If users.txt contains "Bob" and "Carol" (delimited by newlines), the result of the loop is that 2 commands are effectively run:
$ psql -c "INSERT INTO users VALUES('Bob');" \
-h some_host some_db some_user; \
$ psql -c "INSERT INTO users VALUES('Carol');" \
-h some_host some_db some_user; \
Turning the loop inside-out
Keep these psql(1) features in mind:
- The 'c' short option is meant for providing a SQL command, inline
- The 'f' short option is meant for providing a path to a file of commands to execute
The next iteration of this idea makes only 1 database connection, because only 1 command is effectively run:
$ psql -f \
<(for name in $(cat users.txt); do \
echo "INSERT INTO users VALUES('$name');"; \
done) \
-h some_host some_db some_user
...but this is still very inelegant: an INSERT statement is generated for each user!
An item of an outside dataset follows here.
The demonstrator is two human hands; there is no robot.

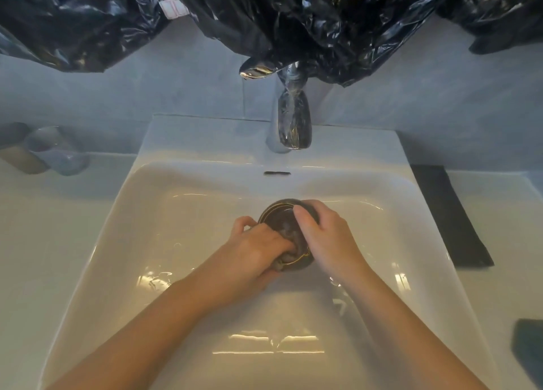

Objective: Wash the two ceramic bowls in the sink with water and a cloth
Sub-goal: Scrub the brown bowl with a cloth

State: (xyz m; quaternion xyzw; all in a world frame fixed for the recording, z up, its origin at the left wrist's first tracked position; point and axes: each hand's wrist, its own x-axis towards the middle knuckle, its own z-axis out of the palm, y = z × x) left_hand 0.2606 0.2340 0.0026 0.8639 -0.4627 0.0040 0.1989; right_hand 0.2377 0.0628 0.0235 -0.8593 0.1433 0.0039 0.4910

<(for name ...) is a very odd filename, yes? That's because it's a named pipe (a Linux concept).
A very practical use of this feature could be to execute several SQL files together, eg. DDL to set up tables:
$ psql -f <(cat path/to/ddl/*.sql) \ -h some_host some_db some_user
A large, generated INSERT
We don't want multiple INSERT statements: what we really want is a single INSERT statement that actually takes advantage of the VALUES clause to include several values.
Perl program
Time to get a scripting language involved. :-D Perl to the rescue!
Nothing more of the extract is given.